AI Security and Compliance in Banking

Trustwise delivers an AI Security and Control Layer, which includes AI Trust Management for Agentic AI Systems. Modern AI projects fail to scale, not because of a lack of ambition, but due to unreliability, inefficiency, and lack of control. This is the Trust Gap, a critical barrier to achieving widespread AI adoption. The emergence of agentic AI only widens this gap, introducing greater complexity and risk. Our solutions (Harmony Ai) minimize the Trust Gap throughout the entire AI lifecycle, from simulation and verification to optimization and governance. Trustwise helps large organizations realize AI Trust and Security at scale.

Deep Dive into Model Context Protocol (MCP)

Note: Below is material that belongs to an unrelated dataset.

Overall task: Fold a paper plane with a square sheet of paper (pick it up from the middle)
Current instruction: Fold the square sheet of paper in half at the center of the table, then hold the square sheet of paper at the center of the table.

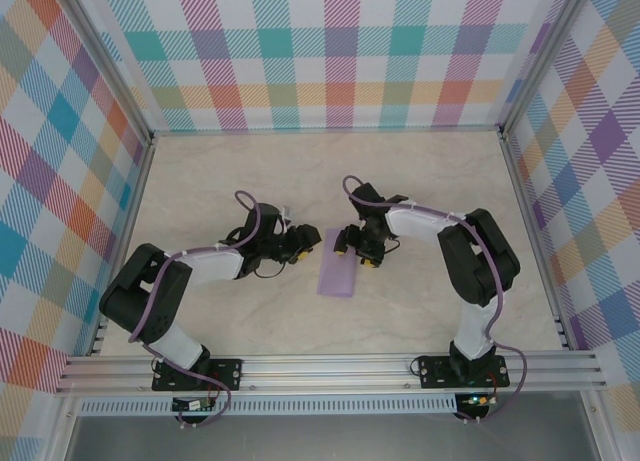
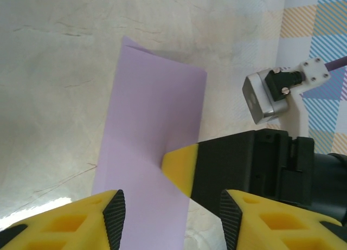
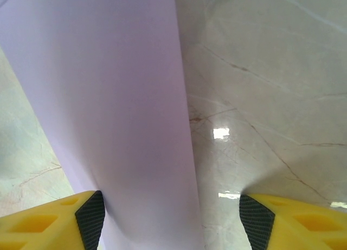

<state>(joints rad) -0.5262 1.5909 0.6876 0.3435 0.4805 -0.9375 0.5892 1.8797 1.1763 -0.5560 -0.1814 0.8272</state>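
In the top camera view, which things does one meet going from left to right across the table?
left arm → left gripper → square sheet of paper → right arm

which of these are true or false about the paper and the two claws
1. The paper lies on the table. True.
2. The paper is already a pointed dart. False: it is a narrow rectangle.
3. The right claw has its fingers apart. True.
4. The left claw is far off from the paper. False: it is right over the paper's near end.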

The Model Context Protocol (MCP) is a comprehensive framework designed to address the challenges of trust and security in the rapidly evolving landscape of AI. This protocol provides a structured approach to embed real-time security, control, and alignment into every agent, ensuring that innovation scales without compromising control. The main features of MCP include:

– Real-time Security: Embedding security measures into AI agents to ensure ongoing protection against potential threats.

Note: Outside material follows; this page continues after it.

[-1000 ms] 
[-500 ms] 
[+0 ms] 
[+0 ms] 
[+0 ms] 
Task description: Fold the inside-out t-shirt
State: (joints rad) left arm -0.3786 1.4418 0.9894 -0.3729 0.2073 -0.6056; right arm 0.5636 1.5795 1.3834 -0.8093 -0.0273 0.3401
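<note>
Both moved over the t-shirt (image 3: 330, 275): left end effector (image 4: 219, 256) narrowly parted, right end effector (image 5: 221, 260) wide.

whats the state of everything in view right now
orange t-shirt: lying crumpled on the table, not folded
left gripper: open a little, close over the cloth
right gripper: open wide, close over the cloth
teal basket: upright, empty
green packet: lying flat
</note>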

– Control and Alignment: Implementing mechanisms to maintain control and alignment with organizational objectives and ethical principles.

– Comprehensive Framework: Providing a holistic approach to addressing trust and security concerns throughout the AI lifecycle.

Through the implementation of the Model Context Protocol, organizations can transform naked agents into Shielded Agents, ensuring that trust and security are ingrained at every level of the AI infrastructure.

Delivering Trust-as-Code

Trustwise delivers trust-as-code through a range of tools and technologies, including APIs, SDKs, MCPs, and Guardian Agents, tailored to meet the specific needs of our clients. These offerings enable organizations to integrate trust and security directly into their AI systems, ensuring that trust-as-code becomes an inherent component of their AI infrastructure. The key components of our trust-as-code approach include:

– APIs: Providing seamless integration with existing systems to enhance trust and security capabilities.

– SDKs: Empowering developers to leverage trust and security features within their AI applications.

– MCPs: Implementing the Model Context Protocol to establish a robust framework for trust and security.

– Guardian Agents: Deploying specialized agents to monitor and enforce trust and security measures within AI systems.

By delivering trust-as-code, Trustwise enables organizations to fortify their AI infrastructure against potential vulnerabilities and threats, promoting a culture of trust and security at every level.

Schedule Demo

We understand the critical need for organizations to have adequate visibility and control over potentially malicious, drifted, or poisoned tools, especially in multi-cloud or partner-integrated environments. Trustwise invites you to schedule a demo to experience firsthand how our Model Context Protocol can revolutionize your approach to AI trust and security. Our team of experts is ready to guide you through the capabilities of Harmony Ai and demonstrate the impact it can have on your organization’s AI initiatives.

Take the first step toward enhancing trust and security in your AI ecosystem. Schedule a demo with Trustwise today.